What this task involves:
For this task, copy all of the data below exactly and skip the pictures.

• • • • • • •

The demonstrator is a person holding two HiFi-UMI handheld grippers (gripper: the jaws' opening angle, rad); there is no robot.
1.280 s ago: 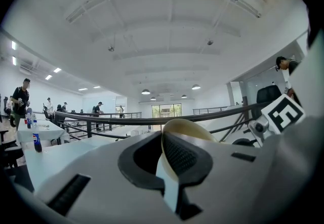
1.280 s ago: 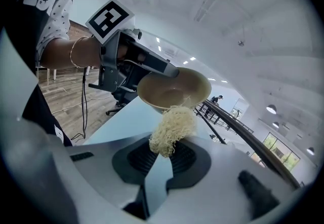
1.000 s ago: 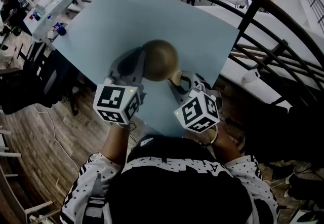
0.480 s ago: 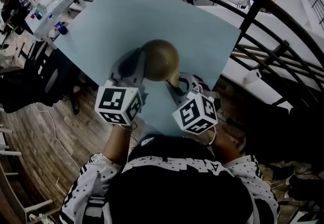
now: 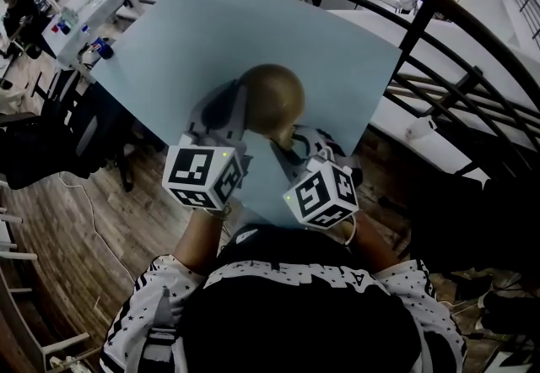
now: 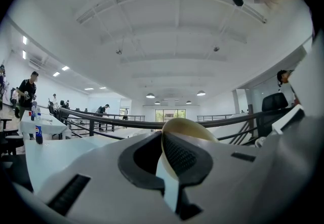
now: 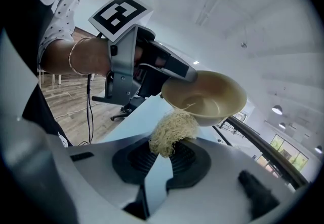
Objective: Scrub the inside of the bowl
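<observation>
A tan bowl (image 5: pixel 272 98) hangs tilted above the light blue table (image 5: pixel 211 34), its underside toward the head view. My left gripper (image 5: pixel 242 110) is shut on its rim, and the cream rim (image 6: pixel 188 127) rises between the jaws in the left gripper view. My right gripper (image 5: pixel 289 142) is shut on a pale fibrous scrubber (image 7: pixel 171 132). In the right gripper view the bowl (image 7: pixel 206 97) opens toward me, and the scrubber touches its lower rim with a few strands reaching inside. The left gripper (image 7: pixel 132 68) holds the bowl from the left there.
A dark curved railing (image 5: pixel 439 8) runs behind and to the right of the table. Wooden floor (image 5: pixel 76 219) lies to the left, with a chair (image 5: pixel 51 143) beside the table edge. Other desks with bottles (image 5: pixel 93 49) stand at the far left.
My right gripper has moved left and up with the scrubber, closer under the bowl. The bowl and left gripper have shifted slightly up and right.
</observation>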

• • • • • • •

Your solution:
The demonstrator is a person holding two HiFi-UMI handheld grippers (gripper: the jaws' opening angle, rad); there is no robot.
1.280 s ago: 
1.280 s ago: 
1.000 s ago: 
0.480 s ago: 
now: 
now: 
now: 
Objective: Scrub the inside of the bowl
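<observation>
A tan bowl (image 5: pixel 272 98) hangs tilted above the light blue table (image 5: pixel 211 34), its underside toward the head view. My left gripper (image 5: pixel 242 110) is shut on its rim, and the cream rim (image 6: pixel 188 127) rises between the jaws in the left gripper view. My right gripper (image 5: pixel 289 142) is shut on a pale fibrous scrubber (image 7: pixel 171 132). In the right gripper view the bowl (image 7: pixel 206 97) opens toward me, and the scrubber touches its lower rim with a few strands reaching inside. The left gripper (image 7: pixel 132 68) holds the bowl from the left there.
A dark curved railing (image 5: pixel 439 8) runs behind and to the right of the table. Wooden floor (image 5: pixel 76 219) lies to the left, with a chair (image 5: pixel 51 143) beside the table edge. Other desks with bottles (image 5: pixel 93 49) stand at the far left.
My right gripper has moved left and up with the scrubber, closer under the bowl. The bowl and left gripper have shifted slightly up and right.
</observation>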

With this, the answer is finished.